Da fonte di vita e culla di civiltà il Mediterraneo si sta trasformando, sempre più in teatro di morte. Dal mese di gennaio, infatti, più di 3.020 migranti sono deceduti nelle acque del Mare Nostrum, oltre il doppio che al culmine del 2011, anno della primavera araba, come rilevato ieri l’Organizzazione Internazionale per le Migrazioni. Fin dall’inizio dell’anno, l’OIM ha registrato la morte di 4.027 immigrati irregolari nel mondo, con tre quarti – 3.120 – nel Mediterraneo. Il numero, ha aggiunto, rappresenta un aumento del 26% rispetto ai primi sette mesi del 2015. In particolare, quest’anno le morti nel Mediterraneo hanno raggiunto quota 3’120 dopo il ritrovamento di oltre cento cadaveri sulla spiaggia libica di Sabratha domenica 31 luglio. Il sindaco della città libica riferì che le vittime provenivano da Paesi africani sub-sahariani e dalla Tunisia. La maggior parte dei migranti che sono morti alle porte dell’Europa – di annegamento, soffocamento, fame o freddo – sono nati in Africa e Medio Oriente, secondo le statistiche pubblicate dall’OIM.

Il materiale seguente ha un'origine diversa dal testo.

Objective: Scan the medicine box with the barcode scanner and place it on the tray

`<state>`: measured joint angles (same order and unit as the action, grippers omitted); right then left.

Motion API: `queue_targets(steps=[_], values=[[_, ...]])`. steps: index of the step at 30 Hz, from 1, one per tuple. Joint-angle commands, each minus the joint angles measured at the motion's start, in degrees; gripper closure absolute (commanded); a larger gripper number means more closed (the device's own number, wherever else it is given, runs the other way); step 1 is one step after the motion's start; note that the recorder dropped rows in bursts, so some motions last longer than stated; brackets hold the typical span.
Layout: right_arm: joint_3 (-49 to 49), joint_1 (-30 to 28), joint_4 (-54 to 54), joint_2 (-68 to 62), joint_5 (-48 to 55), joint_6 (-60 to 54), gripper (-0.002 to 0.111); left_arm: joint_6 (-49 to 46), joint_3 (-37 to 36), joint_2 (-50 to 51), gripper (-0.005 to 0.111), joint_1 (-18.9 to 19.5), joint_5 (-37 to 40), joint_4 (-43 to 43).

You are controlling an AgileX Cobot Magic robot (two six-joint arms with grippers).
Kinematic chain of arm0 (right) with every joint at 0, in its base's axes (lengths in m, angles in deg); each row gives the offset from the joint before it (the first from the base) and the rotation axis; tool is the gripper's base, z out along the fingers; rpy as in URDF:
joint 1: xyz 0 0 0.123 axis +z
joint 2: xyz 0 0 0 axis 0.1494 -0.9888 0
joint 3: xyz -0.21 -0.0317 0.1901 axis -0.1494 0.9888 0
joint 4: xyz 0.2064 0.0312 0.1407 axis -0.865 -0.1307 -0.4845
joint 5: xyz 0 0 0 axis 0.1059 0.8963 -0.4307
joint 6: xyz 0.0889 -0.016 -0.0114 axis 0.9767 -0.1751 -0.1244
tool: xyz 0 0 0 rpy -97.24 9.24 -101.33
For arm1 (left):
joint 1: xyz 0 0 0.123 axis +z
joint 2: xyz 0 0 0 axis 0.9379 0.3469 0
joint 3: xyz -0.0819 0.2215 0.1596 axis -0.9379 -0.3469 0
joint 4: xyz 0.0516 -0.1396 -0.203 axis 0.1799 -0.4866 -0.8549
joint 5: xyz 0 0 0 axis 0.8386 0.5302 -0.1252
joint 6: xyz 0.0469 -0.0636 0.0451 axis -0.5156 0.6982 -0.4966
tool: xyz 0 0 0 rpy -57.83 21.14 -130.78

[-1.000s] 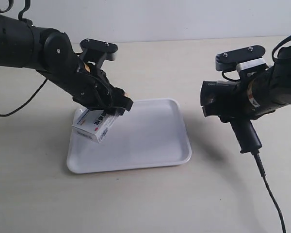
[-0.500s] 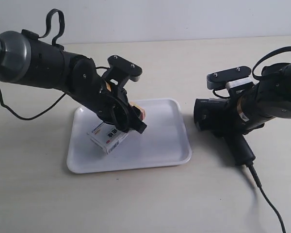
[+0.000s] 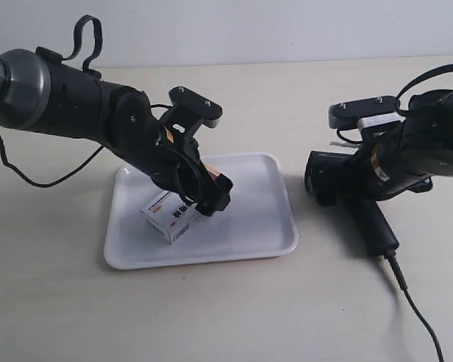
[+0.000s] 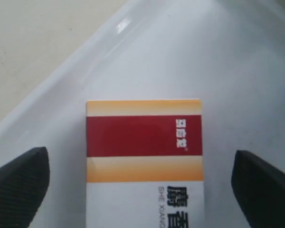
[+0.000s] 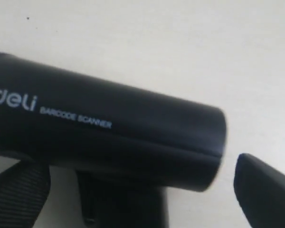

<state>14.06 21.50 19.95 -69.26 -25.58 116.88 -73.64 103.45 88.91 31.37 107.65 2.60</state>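
Lowered since before, medicine box point(image 3: 171, 216) rests in tray point(image 3: 249, 226).

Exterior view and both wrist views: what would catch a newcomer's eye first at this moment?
First, the medicine box with its dark red band, lying on the white tray, with the left hand spread open around it; the left wrist view shows a gap on each side of the box. Next, the black barcode scanner on the table beside the tray, under the right hand, its cable trailing toward the exterior view's lower edge.
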Motion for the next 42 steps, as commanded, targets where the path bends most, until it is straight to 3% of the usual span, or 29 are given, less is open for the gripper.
queue_targets(steps=[1, 3, 5, 6, 7, 9, 10, 13, 15, 17, 26, 28, 30, 34, 39, 42], values=[[-0.4, -0.1, 0.0, 10.8, 8.8, -0.9, 0.009, -1.1, 0.2, -6.6, 0.014, 1.6, 3.4, 0.5], [-0.4, -0.1, -0.9, 17.0, 13.0, -1.0, 0.019, -1.1, 0.2, -11.0, 0.035, 2.9, 5.4, 0.2], [-0.3, -0.1, -2.9, 23.6, 13.5, -2.3, 0.038, -1.1, 0.0, -16.6, 0.072, 4.1, 7.5, -1.5], [-0.1, -0.1, -4.4, 27.3, 12.6, -3.2, 0.052, -1.1, -0.6, -19.6, 0.094, 4.5, 7.8, -2.8], [0.5, -0.1, -5.6, 31.1, 10.7, -4.0, 0.068, -1.4, -1.7, -22.7, 0.105, 5.0, 7.5, -3.2], [2.9, -0.1, -6.1, 37.9, 5.9, -4.3, 0.103, -1.3, -5.2, -28.4, 0.103, 5.2, 4.6, -4.0], [4.8, -0.1, -5.9, 41.7, 3.2, -4.3, 0.107, -1.3, -8.2, -31.7, 0.103, 5.2, 1.7, -4.4], [17.5, -0.1, -3.5, 57.9, -13.0, -5.3, 0.107, -1.0, -28.0, -48.2, 0.103, 4.7, -17.3, -7.8], [22.7, -0.1, -3.4, 65.2, -16.8, -5.0, 0.107, -0.7, -38.1, -56.6, 0.103, 4.7, -24.3, -10.1], [24.7, -0.1, -3.6, 71.4, -16.0, -5.0, 0.107, -1.0, -44.6, -63.4, 0.103, 4.7, -23.8, -10.1], [24.8, -0.1, -3.5, 81.3, -14.8, -5.0, 0.107, -1.7, -56.8, -78.6, 0.103, 6.0, -24.4, -7.8], [24.8, -0.1, -3.5, 81.3, -14.3, -4.9, 0.107, -1.8, -61.6, -87.6, 0.103, 11.7, -24.7, -4.8], [24.8, -0.1, -3.5, 81.3, -14.3, -4.9, 0.107, -1.8, -65.3, -98.4, 0.103, 21.5, -24.0, -4.9], [24.8, -0.1, -3.9, 81.3, -14.3, -4.9, 0.107, -5.3, -65.4, -107.9, 0.103, 31.7, -17.8, -4.5], [24.8, -0.1, -3.9, 81.3, -14.3, -4.9, 0.107, -5.4, -66.0, -111.1, 0.103, 35.2, -14.4, -3.2], [24.8, -0.1, -3.9, 81.3, -14.3, -4.9, 0.107, 2.3, -66.0, -113.6, 0.103, 36.4, -11.7, 1.7]])
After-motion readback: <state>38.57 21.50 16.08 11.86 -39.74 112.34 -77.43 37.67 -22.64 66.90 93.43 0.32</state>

Da qualche anno a questa parte l’aumento del numero di morti è dipeso principalmente dalla progressione dei morti nel Mediterraneo”, ha detto l’OIM. Tra i popoli che maggiormente sono giunti in Italia quest’anno si registrano i siriani, il cui paese è stato devastato da una guerra civile per più di cinque anni e mezzo, e gli eritrei, che fuggono dal loro paese per scappare dalla brutale repressione del potere, servizio militare e dai lavori forzati, non retribuiti e di durata illimitata.
Statistiche impietose che non si possono più tollerare, rileva Giovanni D’Agata, presidente dello “Sportello dei Diritti”, che ribadisce la convinzione della necessità di un intervento internazionale più deciso. L’Europa e l’ONU non possono più tacere ed aspettare che questi tragici numeri, dietro cui si celano le vite e le speranze di persone in carne ed ossa, non s’incrementino più.